PROVIDED MATERIAL =

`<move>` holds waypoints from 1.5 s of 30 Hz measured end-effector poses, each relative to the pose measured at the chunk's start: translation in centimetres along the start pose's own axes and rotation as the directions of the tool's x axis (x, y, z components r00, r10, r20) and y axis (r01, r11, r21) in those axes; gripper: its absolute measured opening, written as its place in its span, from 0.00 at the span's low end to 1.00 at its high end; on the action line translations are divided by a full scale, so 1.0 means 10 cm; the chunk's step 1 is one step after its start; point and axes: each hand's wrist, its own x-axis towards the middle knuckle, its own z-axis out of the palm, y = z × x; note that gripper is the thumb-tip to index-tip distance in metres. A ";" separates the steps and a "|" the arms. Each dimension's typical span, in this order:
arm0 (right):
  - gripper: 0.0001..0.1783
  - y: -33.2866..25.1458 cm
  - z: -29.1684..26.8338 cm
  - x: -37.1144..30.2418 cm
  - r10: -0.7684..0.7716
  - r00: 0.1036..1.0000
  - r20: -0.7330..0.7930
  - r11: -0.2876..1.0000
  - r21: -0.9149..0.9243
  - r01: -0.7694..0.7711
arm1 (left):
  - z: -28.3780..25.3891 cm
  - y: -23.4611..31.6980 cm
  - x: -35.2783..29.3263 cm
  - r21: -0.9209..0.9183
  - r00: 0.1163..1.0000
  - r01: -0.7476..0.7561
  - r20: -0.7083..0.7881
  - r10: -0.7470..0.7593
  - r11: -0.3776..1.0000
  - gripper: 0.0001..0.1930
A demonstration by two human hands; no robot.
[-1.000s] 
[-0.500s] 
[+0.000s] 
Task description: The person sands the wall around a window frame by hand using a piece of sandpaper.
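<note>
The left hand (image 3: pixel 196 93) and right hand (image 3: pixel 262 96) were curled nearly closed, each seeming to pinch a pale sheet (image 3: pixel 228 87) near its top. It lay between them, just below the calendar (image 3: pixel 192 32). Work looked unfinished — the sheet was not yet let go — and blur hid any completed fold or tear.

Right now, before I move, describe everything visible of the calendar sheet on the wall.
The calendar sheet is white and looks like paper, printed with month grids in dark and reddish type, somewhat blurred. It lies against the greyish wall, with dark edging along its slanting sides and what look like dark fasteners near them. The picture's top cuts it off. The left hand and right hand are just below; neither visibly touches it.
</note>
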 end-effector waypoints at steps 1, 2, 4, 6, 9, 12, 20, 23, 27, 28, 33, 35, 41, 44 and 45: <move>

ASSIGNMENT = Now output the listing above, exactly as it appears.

EXERCISE SOLUTION =
`<move>` holds waypoints from 1.5 s of 30 Hz measured end-effector poses, each relative to the pose measured at the chunk's start: translation in centimetres along the start pose's own axes and rotation as the directions of the tool's x axis (x, y, z components r00, r10, r20) and y axis (r01, r11, r21) in those axes; gripper: its absolute measured opening, written as its place in its span, from 0.00 at the span's low end to 1.00 at its high end; on the action line translations are divided by a full scale, so 1.0 means 10 cm; the chunk's step 1 is one step after its start; point and axes: each hand's wrist, its own x-axis towards the middle knuckle, its own z-axis out of the palm, y = z × x; note that gripper is the thumb-tip to index-tip distance in metres. A ";" separates the steps and a "|" the arms. Each dimension's typical span, in this order:
arm0 (right):
  - gripper: 0.0001..0.1783
  - y: -33.2866..25.1458 cm
  - z: -29.1684..26.8338 cm
  - x: -37.1144..30.2418 cm
  - r10: -0.7684..0.7716
  - r00: 0.1036..1.0000
  - r20: -0.7330..0.7930
  - r11: -0.2876..1.0000
  - r21: -0.9149..0.9243
  - r01: -0.7694..0.7711
arm1 (left):
  - z: -28.3780..25.3891 cm
  - y: -23.4611..31.6980 cm
  - x: -35.2783..29.3263 cm
  - r21: -0.9209..0.9183
  - r00: 0.1163..1.0000
  - r01: -0.7476..0.7561
  - r20: -0.7083..0.7881
  - r10: -0.7470..0.7593
  - r11: -0.3776..1.0000
  - gripper: 0.0001..0.1930
A demonstration by two human hands; no robot.
[-1.000s] 
[-0.500s] 
[+0.000s] 
Task description: The person sands the wall around a window frame by hand using a piece of sandpaper.
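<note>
The left hand (image 3: pixel 196 93) and right hand (image 3: pixel 262 96) were curled nearly closed, each seeming to pinch a pale sheet (image 3: pixel 228 87) near its top. It lay between them, just below the calendar (image 3: pixel 192 32). Work looked unfinished — the sheet was not yet let go — and blur hid any completed fold or tear.

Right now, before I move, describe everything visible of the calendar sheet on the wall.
The calendar sheet is white and looks like paper, printed with month grids in dark and reddish type, somewhat blurred. It lies against the greyish wall, with dark edging along its slanting sides and what look like dark fasteners near them. The picture's top cuts it off. The left hand and right hand are just below; neither visibly touches it.
</note>
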 end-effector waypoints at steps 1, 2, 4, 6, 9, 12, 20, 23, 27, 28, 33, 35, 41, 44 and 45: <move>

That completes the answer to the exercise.